Instructions for the task —
Only the lines from the one with "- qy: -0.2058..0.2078" through the last line of the data below are to be duplicated, exactly and without pictures.

== == ==

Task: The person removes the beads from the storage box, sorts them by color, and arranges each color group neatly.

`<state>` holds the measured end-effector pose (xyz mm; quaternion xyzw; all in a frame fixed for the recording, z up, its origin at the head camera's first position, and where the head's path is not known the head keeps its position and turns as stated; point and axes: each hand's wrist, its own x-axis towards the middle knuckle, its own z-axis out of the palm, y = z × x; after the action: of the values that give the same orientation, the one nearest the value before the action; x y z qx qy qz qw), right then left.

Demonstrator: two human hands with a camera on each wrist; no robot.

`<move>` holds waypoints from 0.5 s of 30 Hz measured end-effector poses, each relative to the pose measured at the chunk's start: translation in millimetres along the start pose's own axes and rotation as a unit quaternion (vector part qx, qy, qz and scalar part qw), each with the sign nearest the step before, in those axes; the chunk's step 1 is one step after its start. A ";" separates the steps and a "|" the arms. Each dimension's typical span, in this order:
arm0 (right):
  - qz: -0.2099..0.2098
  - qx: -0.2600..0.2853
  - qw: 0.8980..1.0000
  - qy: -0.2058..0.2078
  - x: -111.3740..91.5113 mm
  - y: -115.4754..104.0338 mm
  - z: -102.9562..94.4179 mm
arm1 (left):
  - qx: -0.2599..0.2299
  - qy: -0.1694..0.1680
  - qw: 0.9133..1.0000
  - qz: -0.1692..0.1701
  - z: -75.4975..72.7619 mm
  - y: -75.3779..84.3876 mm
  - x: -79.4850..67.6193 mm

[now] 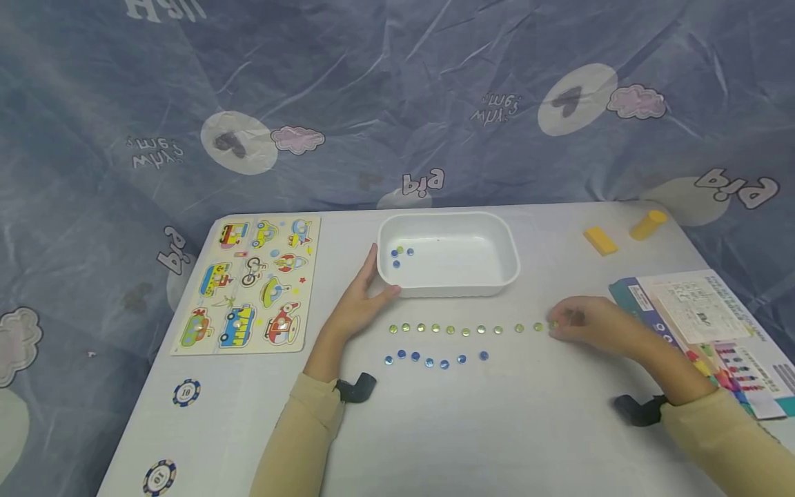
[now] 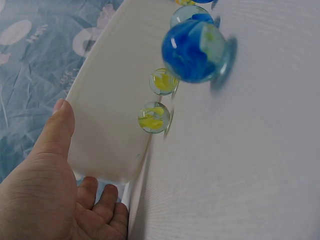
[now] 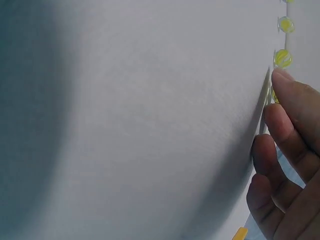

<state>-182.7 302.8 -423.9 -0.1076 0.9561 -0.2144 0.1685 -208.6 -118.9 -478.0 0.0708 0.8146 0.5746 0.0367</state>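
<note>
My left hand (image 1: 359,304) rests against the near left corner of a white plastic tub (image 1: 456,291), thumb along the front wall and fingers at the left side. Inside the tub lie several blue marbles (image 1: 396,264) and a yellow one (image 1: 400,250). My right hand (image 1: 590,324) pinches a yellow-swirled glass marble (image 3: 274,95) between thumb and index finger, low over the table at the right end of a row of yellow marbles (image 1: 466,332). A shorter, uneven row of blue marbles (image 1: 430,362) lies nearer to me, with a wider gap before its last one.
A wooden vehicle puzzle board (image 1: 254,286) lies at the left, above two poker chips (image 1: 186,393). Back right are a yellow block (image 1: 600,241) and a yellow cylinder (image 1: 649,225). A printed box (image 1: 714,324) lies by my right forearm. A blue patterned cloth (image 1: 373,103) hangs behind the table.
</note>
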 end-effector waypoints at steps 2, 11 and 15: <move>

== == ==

Answer below —
  - qy: -0.2058..0.2078
  - x: -111.3740..91.5113 mm
  - y: -115.4754..104.0338 mm
  - z: -102.9562..94.4179 mm
arm1 (left):
  - qx: -0.2599..0.2299
  - qy: -0.1694..0.1680
  - qw: 0.9133..1.0000
  - qz: -0.1692..0.1701
  - z: -75.4975..72.7619 mm
  - y: -75.3779..84.3876 mm
  - x: -79.4850..67.6193 mm

[now] 
[now] 
[now] 

<state>-182.7 302.8 -423.9 -0.1076 0.9561 -0.2144 0.1685 -208.6 -118.9 -478.0 0.0708 0.8146 0.5746 0.0367</state>
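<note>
My left hand (image 1: 359,304) rests against the near left corner of a white plastic tub (image 1: 456,291), thumb along the front wall and fingers at the left side. Inside the tub lie several blue marbles (image 1: 396,264) and a yellow one (image 1: 400,250). My right hand (image 1: 590,324) pinches a yellow-swirled glass marble (image 3: 274,95) between thumb and index finger, low over the table at the right end of a row of yellow marbles (image 1: 466,332). A shorter, uneven row of blue marbles (image 1: 430,362) lies nearer to me, with a wider gap before its last one.
A wooden vehicle puzzle board (image 1: 254,286) lies at the left, above two poker chips (image 1: 186,393). Back right are a yellow block (image 1: 600,241) and a yellow cylinder (image 1: 649,225). A printed box (image 1: 714,324) lies by my right forearm. A blue patterned cloth (image 1: 373,103) hangs behind the table.
</note>
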 end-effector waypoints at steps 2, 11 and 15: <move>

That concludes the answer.